■ **What the task asks**: I need every line that includes the word "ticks" copied from the material.

--- START ---

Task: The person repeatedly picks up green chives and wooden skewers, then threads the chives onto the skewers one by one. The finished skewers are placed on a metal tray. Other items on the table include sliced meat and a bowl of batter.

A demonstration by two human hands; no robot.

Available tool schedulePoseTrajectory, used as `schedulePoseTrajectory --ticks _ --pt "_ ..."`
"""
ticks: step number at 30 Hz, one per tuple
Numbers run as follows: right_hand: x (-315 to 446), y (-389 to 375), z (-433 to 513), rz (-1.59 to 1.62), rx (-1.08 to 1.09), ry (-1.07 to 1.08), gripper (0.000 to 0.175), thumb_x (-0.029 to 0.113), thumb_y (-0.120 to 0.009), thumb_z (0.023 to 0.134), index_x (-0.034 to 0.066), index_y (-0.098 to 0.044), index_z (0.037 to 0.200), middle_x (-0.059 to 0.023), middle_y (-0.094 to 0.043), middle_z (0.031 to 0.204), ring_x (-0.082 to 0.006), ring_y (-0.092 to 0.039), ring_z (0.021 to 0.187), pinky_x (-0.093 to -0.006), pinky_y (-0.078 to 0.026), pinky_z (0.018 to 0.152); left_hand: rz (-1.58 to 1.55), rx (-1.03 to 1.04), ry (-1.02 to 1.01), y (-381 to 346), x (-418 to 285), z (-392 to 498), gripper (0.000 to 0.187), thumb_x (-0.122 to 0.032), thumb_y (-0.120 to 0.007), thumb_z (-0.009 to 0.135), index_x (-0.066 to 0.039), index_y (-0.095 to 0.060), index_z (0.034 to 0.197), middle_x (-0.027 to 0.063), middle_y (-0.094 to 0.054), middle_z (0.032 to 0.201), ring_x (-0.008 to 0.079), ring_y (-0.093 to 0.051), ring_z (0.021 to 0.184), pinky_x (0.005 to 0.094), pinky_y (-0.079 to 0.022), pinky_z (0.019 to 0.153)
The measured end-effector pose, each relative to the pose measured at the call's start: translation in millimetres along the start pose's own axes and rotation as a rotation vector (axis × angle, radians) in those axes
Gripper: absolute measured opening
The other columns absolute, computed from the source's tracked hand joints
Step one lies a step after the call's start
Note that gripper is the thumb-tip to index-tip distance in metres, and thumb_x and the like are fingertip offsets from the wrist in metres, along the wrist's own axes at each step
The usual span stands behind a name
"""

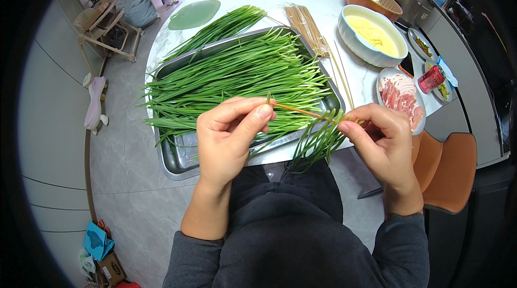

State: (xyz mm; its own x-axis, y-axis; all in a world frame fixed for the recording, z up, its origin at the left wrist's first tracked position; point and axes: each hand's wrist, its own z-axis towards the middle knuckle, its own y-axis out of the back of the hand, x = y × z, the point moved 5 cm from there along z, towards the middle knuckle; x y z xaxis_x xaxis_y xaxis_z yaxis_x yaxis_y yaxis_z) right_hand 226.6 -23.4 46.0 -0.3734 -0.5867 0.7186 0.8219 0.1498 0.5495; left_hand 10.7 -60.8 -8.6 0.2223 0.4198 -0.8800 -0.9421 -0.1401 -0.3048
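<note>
Between my hands runs a thin wooden skewer (299, 110), above the front edge of a metal tray (173, 167). My left hand (234, 130) pinches the skewer's left end, with a short bit of green stalk at the fingertips. At the other end, my right hand (377, 138) grips the skewer and the stalk ends of several chives (319, 142) threaded on it, their leaves hanging down. Many loose garlic chives (242, 74) lie across the tray. Another bunch of chives (226, 25) rests behind it, near a bare skewer tip.
Right of the tray lie a plastic pack of skewers (307, 29) and loose skewers (341, 74). Beyond are a bowl of yellow slices in liquid (373, 33), a plate of sliced meat (404, 98) and a red can (431, 79). A green board (194, 15) lies back left.
</note>
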Motion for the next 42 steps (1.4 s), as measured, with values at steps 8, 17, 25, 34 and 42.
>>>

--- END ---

■ **Solution for this exercise**:
Available tool schedulePoseTrajectory, used as `schedulePoseTrajectory --ticks _ --pt "_ ..."`
ticks: step number at 30 Hz, one per tuple

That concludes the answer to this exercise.